Recorded information: Begin

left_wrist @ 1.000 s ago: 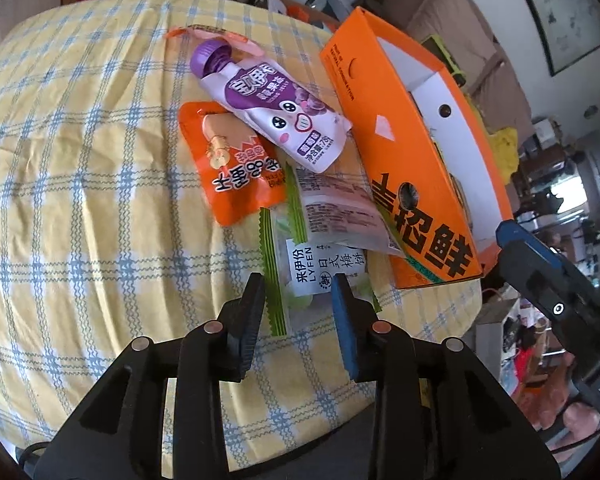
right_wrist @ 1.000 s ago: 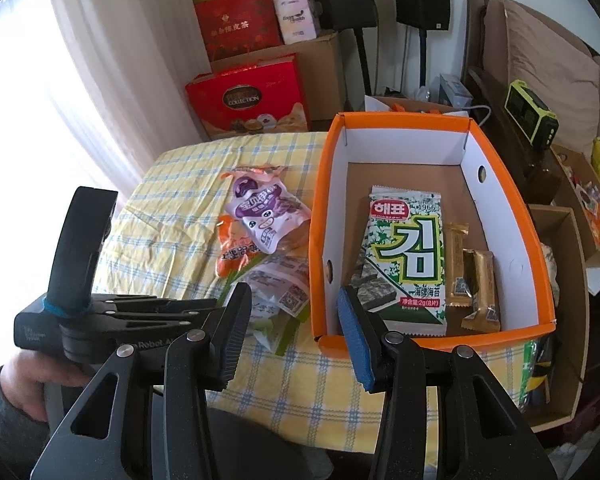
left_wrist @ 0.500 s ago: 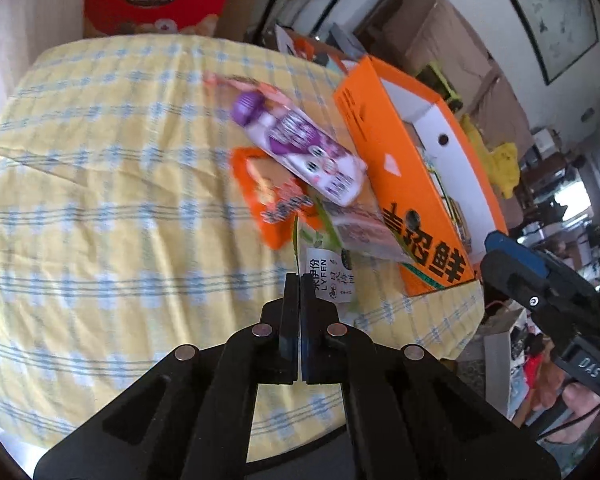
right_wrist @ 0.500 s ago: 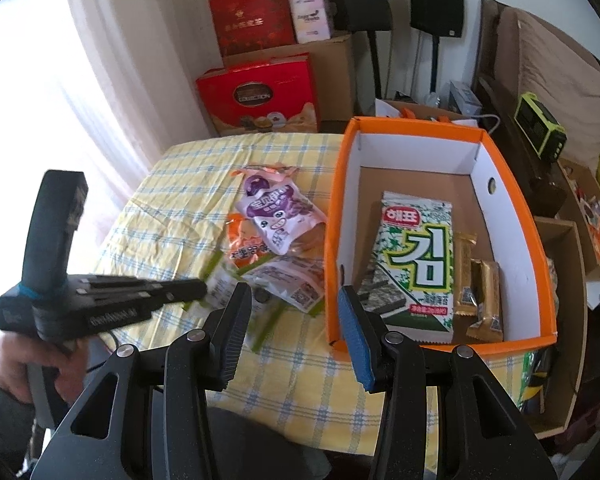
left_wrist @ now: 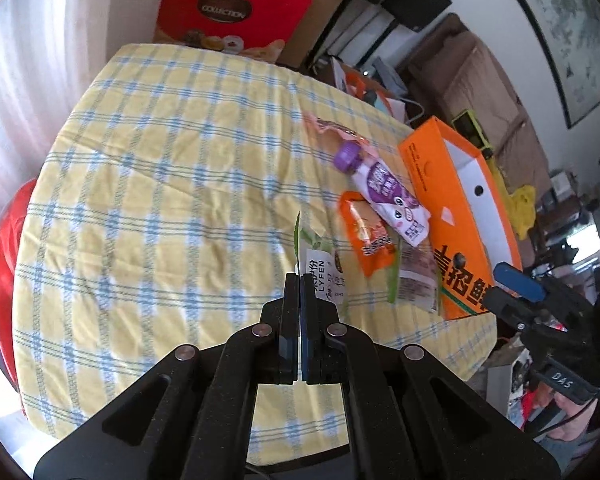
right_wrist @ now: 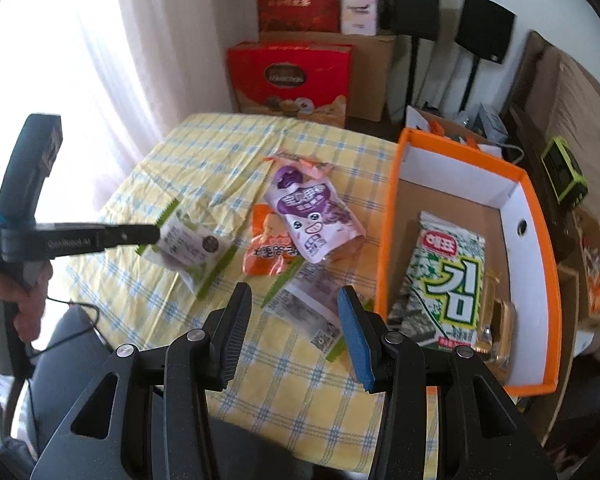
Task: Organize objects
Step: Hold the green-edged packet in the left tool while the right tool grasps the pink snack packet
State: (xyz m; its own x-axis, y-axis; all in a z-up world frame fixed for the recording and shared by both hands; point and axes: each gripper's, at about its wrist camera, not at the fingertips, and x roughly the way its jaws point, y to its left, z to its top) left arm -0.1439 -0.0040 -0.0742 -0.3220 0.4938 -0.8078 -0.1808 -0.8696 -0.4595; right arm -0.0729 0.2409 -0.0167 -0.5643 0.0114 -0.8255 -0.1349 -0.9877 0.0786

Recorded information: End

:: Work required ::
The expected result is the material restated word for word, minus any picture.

:: Output ::
left_wrist @ 1.000 s ago: 
right_wrist @ 1.000 s ago: 
left_wrist @ 0.500 s ago: 
right_wrist @ 0.500 s ago: 
left_wrist @ now: 
right_wrist @ now: 
Task: Organize objects
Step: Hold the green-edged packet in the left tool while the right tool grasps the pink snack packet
State: (xyz m; its own x-axis, y-axis; all in a z-up world frame fixed for the recording and shared by both hands; point and axes: each gripper's, at about its wrist camera, not at the fingertips, and x roughly the way its jaws point, y to its left, z to its top) left arm -0.1439 -0.0040 -0.0742 -0.3220 0.4938 -0.8078 -0.1808 -0.8696 -0.4595; right arm -0.0729 0.2409 -0.0167 -0.5643 0.0114 -0.8255 -0.1349 -0.9877 0.0786

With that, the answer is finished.